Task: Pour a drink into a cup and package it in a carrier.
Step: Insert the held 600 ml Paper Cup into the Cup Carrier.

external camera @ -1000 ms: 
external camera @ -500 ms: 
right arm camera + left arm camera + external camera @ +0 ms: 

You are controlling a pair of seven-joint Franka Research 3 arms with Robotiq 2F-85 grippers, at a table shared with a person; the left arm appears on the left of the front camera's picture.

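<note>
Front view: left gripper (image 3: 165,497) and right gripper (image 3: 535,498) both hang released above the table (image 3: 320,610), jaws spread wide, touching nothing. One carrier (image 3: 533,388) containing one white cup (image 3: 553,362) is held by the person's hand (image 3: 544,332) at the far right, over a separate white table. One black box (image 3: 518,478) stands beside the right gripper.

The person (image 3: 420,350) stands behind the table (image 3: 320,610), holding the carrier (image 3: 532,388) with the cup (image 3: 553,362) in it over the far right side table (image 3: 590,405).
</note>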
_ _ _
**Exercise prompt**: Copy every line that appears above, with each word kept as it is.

**Written response**:
Task: Pour a drink into a cup and package it in a carrier.
Step: Insert the held 600 ml Paper Cup into the Cup Carrier.

external camera @ -1000 ms: 
external camera @ -500 ms: 
right arm camera + left arm camera + external camera @ +0 ms: 

You are controlling a pair of seven-joint Franka Research 3 arms with Robotiq 2F-85 grippers, at a table shared with a person; the left arm appears on the left of the front camera's picture.

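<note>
Front view: left gripper (image 3: 165,497) and right gripper (image 3: 535,498) both hang released above the table (image 3: 320,610), jaws spread wide, touching nothing. One carrier (image 3: 533,388) containing one white cup (image 3: 553,362) is held by the person's hand (image 3: 544,332) at the far right, over a separate white table. One black box (image 3: 518,478) stands beside the right gripper.

The person (image 3: 420,350) stands behind the table (image 3: 320,610), holding the carrier (image 3: 532,388) with the cup (image 3: 553,362) in it over the far right side table (image 3: 590,405).
</note>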

What the exercise asked for is complete.